## EXERCISE
Beneath this instruction is a block of data; output from it exactly the lines that run from the one containing "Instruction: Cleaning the" through the one containing "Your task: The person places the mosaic", inclusive.

## DATA SECTION
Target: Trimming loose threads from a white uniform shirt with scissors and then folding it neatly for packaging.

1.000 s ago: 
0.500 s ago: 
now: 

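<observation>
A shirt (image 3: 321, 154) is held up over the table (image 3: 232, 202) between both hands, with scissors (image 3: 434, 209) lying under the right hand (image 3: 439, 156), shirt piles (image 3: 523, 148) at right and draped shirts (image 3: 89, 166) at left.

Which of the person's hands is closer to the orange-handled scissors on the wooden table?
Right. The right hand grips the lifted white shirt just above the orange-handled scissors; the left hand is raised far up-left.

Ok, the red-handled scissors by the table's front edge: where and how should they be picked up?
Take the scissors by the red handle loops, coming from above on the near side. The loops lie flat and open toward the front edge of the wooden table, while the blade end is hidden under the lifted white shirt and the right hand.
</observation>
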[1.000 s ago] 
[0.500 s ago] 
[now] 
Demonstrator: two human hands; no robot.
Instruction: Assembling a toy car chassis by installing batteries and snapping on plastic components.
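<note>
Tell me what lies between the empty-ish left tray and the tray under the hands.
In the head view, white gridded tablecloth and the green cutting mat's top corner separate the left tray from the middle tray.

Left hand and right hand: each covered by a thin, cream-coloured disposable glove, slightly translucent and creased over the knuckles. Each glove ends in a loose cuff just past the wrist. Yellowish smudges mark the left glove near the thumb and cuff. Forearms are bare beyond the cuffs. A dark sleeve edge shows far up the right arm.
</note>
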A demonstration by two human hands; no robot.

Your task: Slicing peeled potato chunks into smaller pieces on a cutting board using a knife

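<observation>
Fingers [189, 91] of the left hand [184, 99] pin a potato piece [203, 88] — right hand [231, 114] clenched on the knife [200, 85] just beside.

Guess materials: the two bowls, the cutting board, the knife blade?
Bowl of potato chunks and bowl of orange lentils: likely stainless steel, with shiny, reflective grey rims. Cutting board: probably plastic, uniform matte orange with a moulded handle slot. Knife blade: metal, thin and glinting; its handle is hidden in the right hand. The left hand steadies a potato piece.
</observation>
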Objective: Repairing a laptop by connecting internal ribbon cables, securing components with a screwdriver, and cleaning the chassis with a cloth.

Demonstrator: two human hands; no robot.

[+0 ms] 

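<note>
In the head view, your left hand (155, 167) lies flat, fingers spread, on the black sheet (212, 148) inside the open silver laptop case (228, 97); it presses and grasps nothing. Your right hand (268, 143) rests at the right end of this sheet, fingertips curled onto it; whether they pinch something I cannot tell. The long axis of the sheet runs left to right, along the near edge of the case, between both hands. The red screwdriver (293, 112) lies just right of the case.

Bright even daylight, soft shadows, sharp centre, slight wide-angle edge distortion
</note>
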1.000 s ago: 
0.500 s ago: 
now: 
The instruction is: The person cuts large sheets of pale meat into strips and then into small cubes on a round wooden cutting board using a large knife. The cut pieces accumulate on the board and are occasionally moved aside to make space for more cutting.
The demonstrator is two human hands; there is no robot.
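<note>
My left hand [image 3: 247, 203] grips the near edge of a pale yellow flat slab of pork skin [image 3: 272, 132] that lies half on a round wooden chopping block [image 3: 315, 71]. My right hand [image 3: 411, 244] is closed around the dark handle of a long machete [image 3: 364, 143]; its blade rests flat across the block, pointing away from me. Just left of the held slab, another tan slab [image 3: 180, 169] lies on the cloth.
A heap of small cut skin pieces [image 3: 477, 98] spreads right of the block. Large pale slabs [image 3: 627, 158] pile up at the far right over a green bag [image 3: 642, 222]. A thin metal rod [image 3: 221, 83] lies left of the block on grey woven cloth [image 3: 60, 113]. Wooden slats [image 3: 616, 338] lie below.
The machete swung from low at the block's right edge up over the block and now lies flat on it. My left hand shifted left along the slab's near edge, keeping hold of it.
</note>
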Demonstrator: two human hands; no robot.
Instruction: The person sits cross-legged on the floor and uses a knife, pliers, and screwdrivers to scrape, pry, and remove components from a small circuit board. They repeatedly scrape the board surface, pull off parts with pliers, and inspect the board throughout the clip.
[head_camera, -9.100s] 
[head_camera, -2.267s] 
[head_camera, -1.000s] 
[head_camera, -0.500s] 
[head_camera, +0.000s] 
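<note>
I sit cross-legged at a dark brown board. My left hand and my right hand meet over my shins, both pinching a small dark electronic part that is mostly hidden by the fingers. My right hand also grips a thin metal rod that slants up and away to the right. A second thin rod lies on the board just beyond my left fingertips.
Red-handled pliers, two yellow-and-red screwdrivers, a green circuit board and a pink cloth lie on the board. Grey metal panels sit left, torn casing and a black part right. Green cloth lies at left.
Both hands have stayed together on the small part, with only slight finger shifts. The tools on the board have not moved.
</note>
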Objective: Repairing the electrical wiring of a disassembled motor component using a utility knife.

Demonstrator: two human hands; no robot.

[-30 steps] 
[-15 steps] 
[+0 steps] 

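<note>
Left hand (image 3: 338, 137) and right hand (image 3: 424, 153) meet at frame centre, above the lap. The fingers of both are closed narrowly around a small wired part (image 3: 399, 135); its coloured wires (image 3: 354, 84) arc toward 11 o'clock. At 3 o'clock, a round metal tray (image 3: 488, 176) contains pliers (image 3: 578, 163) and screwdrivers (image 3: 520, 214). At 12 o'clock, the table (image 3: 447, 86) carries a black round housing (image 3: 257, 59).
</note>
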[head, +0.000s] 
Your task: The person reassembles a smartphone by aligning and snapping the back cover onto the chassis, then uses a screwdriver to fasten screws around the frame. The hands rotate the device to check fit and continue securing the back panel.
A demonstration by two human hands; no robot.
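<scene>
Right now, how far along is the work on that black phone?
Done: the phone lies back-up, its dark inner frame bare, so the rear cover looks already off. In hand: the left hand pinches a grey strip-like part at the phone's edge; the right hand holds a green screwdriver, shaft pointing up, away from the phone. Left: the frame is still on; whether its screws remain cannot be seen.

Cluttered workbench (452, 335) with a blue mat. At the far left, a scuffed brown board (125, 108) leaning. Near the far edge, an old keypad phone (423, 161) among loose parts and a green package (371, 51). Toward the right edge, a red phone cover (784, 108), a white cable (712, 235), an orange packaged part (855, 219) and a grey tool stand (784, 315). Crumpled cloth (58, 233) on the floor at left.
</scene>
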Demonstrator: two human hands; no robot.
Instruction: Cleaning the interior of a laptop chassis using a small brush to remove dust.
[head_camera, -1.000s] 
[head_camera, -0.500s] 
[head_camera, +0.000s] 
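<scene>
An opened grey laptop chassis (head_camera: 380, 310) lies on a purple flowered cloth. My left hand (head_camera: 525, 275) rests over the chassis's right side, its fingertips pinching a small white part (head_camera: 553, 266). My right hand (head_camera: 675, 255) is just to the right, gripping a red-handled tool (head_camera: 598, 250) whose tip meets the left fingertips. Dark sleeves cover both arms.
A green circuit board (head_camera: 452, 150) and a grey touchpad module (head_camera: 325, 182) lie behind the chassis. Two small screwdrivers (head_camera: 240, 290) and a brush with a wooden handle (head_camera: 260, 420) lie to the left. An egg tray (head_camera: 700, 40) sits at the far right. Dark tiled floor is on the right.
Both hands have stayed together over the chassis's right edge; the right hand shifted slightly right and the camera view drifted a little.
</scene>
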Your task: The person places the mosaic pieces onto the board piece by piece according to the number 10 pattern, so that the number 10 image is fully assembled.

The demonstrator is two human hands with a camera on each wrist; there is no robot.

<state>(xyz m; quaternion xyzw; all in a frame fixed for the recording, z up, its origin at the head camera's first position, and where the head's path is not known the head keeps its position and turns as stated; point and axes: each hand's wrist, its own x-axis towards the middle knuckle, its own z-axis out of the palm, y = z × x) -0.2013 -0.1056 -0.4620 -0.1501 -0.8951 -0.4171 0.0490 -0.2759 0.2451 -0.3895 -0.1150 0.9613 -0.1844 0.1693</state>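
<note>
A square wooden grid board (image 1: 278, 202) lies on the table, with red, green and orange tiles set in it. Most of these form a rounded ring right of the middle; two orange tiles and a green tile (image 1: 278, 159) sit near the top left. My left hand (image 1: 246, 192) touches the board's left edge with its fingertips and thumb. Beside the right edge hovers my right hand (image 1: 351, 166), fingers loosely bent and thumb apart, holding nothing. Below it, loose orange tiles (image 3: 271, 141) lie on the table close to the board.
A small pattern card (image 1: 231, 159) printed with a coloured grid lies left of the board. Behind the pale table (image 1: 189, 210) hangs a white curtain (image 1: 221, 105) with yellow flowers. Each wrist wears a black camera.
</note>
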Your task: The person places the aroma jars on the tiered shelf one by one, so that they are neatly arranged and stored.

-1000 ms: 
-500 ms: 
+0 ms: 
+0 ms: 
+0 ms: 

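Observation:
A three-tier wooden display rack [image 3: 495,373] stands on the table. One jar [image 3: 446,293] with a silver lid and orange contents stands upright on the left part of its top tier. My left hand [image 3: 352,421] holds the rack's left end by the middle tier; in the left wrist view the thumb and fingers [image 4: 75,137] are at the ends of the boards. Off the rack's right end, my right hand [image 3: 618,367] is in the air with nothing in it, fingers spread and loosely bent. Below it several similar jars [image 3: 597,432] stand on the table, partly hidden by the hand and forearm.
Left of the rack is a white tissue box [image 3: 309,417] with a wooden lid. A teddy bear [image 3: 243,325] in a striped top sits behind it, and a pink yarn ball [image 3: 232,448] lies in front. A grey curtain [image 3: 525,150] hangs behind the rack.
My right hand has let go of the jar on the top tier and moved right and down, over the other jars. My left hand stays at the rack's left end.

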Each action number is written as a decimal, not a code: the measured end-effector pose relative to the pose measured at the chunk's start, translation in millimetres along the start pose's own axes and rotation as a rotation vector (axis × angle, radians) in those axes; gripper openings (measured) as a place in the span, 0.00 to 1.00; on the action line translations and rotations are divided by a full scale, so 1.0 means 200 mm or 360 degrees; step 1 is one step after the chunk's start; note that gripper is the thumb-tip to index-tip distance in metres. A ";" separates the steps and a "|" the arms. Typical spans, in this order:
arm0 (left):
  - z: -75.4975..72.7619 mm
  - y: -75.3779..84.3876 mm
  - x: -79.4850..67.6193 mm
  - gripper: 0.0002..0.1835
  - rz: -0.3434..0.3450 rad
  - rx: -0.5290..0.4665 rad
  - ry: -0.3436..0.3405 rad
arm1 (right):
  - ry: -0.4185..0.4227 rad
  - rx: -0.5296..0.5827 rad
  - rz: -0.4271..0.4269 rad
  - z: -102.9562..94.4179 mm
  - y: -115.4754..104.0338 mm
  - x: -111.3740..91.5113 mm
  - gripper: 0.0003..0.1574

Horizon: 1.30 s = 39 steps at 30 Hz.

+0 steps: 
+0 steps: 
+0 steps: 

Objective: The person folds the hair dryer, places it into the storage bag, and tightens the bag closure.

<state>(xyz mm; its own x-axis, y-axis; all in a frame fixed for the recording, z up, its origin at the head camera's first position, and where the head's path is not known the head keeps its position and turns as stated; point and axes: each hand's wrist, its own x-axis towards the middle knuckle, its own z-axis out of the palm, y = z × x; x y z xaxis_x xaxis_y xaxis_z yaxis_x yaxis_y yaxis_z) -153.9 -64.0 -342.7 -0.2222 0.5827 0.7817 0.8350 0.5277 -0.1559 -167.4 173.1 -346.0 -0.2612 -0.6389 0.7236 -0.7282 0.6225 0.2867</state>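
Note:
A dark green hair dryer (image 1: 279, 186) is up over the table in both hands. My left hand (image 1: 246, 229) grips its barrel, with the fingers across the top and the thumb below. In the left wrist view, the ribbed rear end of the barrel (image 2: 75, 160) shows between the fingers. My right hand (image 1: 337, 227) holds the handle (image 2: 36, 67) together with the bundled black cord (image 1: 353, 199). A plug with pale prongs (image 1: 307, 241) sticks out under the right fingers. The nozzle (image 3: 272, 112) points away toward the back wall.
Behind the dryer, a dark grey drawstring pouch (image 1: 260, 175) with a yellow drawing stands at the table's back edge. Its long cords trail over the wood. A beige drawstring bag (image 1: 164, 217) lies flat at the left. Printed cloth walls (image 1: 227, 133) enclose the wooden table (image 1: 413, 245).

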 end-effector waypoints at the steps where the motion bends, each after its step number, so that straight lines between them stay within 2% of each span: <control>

## SOLUTION TO THIS TASK
Instruction: Cleaning the interior of a laptop chassis using a small brush to remove dust.
[head_camera, -1.000s] 
[head_camera, -0.500s] 
[head_camera, +0.000s] 
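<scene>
An opened grey laptop chassis (head_camera: 380, 310) lies on a purple flowered cloth. My left hand (head_camera: 525, 275) rests over the chassis's right side, its fingertips pinching a small white part (head_camera: 553, 266). My right hand (head_camera: 675, 255) is just to the right, gripping a red-handled tool (head_camera: 598, 250) whose tip meets the left fingertips. Dark sleeves cover both arms.
A green circuit board (head_camera: 452, 150) and a grey touchpad module (head_camera: 325, 182) lie behind the chassis. Two small screwdrivers (head_camera: 240, 290) and a brush with a wooden handle (head_camera: 260, 420) lie to the left. An egg tray (head_camera: 700, 40) sits at the far right. Dark tiled floor is on the right.
Both hands have stayed together over the chassis's right edge; the right hand shifted slightly right and the camera view drifted a little.
</scene>
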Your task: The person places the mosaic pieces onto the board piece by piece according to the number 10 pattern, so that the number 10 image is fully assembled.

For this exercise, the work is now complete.